MACEDONIA is GREECE and will always be GREECE- (if they are desperate to steal a name, Monkeydonkeys suits them just fine) ΚΑΤΩ Η ΣΥΓΚΥΒΕΡΝΗΣΗ ΤΩΝ ΠΡΟΔΟΤΩΝ!!! Strabo – “Geography” “There remain of Europe, first, Macedonia and the parts of Thrace that are contiguous to it and extend as far as Byzantium; secondly, Greece; and thirdly, the islands that are close by.
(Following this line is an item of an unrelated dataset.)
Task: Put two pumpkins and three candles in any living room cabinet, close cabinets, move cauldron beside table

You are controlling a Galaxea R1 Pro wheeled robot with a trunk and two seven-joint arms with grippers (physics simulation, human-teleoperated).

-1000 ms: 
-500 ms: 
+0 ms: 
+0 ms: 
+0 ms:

Macedonia, of course, is a part of Greece, yet now, since I am following the nature and shape of the places geographically, I have decided to classify it apart from the rest of Greece and to join it with that part of Thrace which borders on it and extends as far as the mouth of the Euxine and the Propontis. Then, a little further on, Strabo mentions Cypsela and the Hebrus River, and also describes a sort of parallelogram in which the whole of Macedonia lies.” (Strab. 7.fragments.9) ΚΚΕ, ΚΝΕ, ΟΝΝΕΔ, ΑΓΟΡΑ,ΕΚΚΛΗΣΙΑ,ΝΕΑ,ΦΩΝΗ,ΦΕΚ,ΝΟΜΟΣ,LIFO,MACEDONIA, ALEXANDER, GREECE,IKEA

MACEDONIA is GREECE and will always be GREECE- (if they are desperate to steal a name, Monkeydonkeys suits them just fine)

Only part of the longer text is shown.